PROMPT → When the line containing "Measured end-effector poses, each" appears in the entries below, begin printing there and stop after the line containing "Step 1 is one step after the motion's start"; print each of those lines exactly and no other line.

SOURCE MATERIAL →
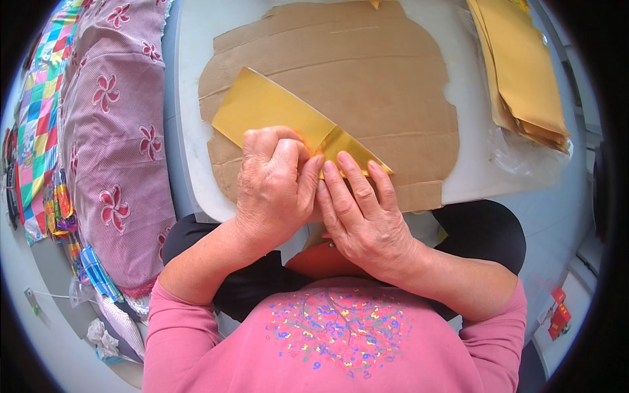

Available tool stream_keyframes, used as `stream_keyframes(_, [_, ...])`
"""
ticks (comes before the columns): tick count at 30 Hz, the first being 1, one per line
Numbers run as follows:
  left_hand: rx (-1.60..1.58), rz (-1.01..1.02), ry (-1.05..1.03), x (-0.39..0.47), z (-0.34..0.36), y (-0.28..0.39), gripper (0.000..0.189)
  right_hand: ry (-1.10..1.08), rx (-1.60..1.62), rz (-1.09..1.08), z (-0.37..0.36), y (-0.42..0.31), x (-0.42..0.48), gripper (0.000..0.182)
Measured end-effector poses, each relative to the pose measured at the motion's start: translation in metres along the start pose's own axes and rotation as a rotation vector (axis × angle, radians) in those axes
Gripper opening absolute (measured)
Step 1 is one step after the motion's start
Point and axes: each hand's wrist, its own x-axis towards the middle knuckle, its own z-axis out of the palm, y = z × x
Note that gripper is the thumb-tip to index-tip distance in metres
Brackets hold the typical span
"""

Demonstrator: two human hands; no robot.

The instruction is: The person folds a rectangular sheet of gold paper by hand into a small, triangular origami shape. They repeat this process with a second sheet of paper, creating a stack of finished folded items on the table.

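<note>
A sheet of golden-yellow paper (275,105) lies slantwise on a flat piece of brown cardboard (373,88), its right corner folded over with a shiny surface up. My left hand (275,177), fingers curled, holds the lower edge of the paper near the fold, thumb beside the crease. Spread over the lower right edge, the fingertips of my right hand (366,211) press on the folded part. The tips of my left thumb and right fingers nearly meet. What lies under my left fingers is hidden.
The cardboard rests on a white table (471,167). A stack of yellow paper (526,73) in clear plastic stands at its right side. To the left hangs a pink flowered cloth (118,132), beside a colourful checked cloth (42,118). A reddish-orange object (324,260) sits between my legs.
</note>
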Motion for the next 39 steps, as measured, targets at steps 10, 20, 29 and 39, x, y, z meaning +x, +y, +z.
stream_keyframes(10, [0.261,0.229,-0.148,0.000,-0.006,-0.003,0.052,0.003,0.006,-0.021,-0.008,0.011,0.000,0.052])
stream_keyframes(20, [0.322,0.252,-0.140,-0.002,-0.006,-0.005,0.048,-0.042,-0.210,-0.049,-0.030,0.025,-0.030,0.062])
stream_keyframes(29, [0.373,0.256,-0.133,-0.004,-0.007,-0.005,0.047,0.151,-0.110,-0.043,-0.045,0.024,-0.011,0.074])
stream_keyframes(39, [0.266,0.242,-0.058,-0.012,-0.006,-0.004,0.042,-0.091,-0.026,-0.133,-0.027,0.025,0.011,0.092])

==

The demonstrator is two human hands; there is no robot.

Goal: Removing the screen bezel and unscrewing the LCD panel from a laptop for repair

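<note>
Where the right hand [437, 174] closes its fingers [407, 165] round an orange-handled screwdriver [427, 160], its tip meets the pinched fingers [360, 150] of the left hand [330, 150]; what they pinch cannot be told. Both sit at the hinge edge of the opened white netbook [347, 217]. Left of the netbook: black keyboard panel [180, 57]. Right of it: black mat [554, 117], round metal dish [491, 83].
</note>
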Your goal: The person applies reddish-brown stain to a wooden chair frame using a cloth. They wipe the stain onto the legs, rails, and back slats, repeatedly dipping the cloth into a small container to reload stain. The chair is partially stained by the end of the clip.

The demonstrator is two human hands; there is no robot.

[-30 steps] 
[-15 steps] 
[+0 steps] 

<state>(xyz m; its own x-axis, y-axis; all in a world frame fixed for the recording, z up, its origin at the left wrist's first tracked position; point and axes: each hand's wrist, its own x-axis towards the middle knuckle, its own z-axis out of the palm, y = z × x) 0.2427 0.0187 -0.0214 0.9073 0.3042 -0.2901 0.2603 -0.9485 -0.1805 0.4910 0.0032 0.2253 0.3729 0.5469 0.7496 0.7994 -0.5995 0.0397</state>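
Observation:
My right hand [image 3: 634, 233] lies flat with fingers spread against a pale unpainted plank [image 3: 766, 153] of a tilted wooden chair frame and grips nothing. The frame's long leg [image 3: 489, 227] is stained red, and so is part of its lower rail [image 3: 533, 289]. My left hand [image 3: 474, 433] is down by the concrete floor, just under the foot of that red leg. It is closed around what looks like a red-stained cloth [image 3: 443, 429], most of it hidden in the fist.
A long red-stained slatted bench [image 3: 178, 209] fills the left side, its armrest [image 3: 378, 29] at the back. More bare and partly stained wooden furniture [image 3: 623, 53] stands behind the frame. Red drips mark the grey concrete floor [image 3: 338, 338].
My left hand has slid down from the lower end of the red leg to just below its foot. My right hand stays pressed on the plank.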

WRITTEN RESPONSE →
Measured end-effector poses, each relative to the pose measured at the motion's start: translation in metres along the start pose's own axes and rotation as a rotation vector (axis × angle, radians) in those axes
Gripper opening absolute (measured)
Step 1 is one step after the motion's start

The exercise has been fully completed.